I just don’t know if they can possibly understand what it feels like to go to bed so many nights in a row (at least a week) wishing and hoping and yearning to wake up and feel not quite as bad as the day before. I’m not even asking for feeling good like I felt before all of this shit hit the fan. I just want the regular bad. Like the pre-two-month-flush level of bad. I’d take that.
Now I lay me down to sleep, I pray the universe my pain to keep. If I should fall when I get up to pee, I pray the universe sends someone to help me (who doesn’t care about my mismatched pajamas).
That’s not how that prayer goes. But it’s what I got right now. I wish TGS and Evil Nurse Carol (suddenly she deserves capitalization to me for some reason) could know how much I want to help them understand what this is like each night. And how it feels to wake up another day with numb hands, weak legs and a back that feels like it’s on fire knowing that the universe has said “sorry sunshine, this is what you get” yet again.
It’s so much like the drunk texting the wrong boy feeling that it’s almost uncanny. That feeling of, oh shit! I shouldn’t have done that. Now he knows I care. Now he knows I’m not strong and mighty and over the whole thing, especially over HIM.
NOW HE KNOWS.
And I’ll be on those same pins and needles tomorrow checking my email with numb hands waiting for the boy’s response.

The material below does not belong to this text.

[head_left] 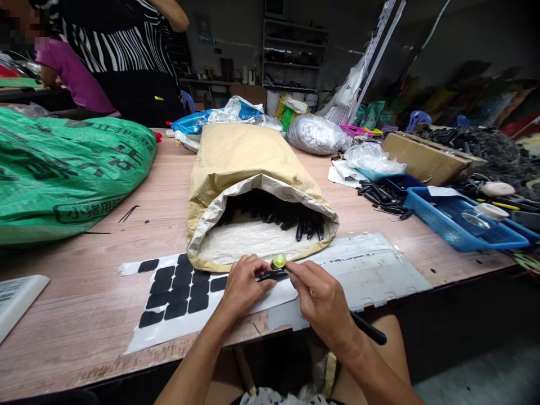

Or will it be from Her. That’s kind of like old times too.
Julie Christianson
June 5, 2017 1:45 pmI so understand this feeling. I just called and left a message with the neurologist asking if there is anything I can take to lessen the muscle twitching days which are followed by a week of muscle pain and joints that won’t work correctly. Now I am sitting here wondering if I should have called at all, and if they will tell me I need to suck it up. I am currently on no medication because they want to see ” more disease progression first”. Makes me very hesitant to ask for something. I am still very thankful that I am better off than most with MS.
bethnigro0212@gmail.com
June 5, 2017 2:21 pmMine called me back this afternoon. It’s more steroids for me. I can’t say I’m looking forward to it. It’s hard to say if the side effects are worse than the MS symptoms were in the first place.
Kara Morin
June 5, 2017 4:26 pmI’m reading this blog in my bathrobe at 3 o’clock in the afternoon. I told my husband last night that I thought I was having a relapse. I hate admitting it. I hate even saying that word. In six days I leave for Seattle to start series of regenerative stem cell treatment called SVF- a registered clinical trial that is having huge success. I’m choosing this therapy because I wasn’t a good candidate for HSCT. Admitting that I’m having a relapse feels like defeat. Like I’ve done something wrong. Your blog helps me remember that it’s not our fault and that we didn’t choose this and that all we want to do is feel how we found when we weren’t so bad.
bethnigro0212@gmail.com
June 5, 2017 4:33 pmI’m so sorry you’re feeling crappy too. This truly does suck. I need to know more about this treatment you’re getting. Where can I learn? Is there a web site I could check out? I’m pretty newly diagnosed (not even two years yet) but I seem to be progressing quickly and it scares the shit out of me. I would love to hear more about your experience in Seattle. And I wish you the very very best.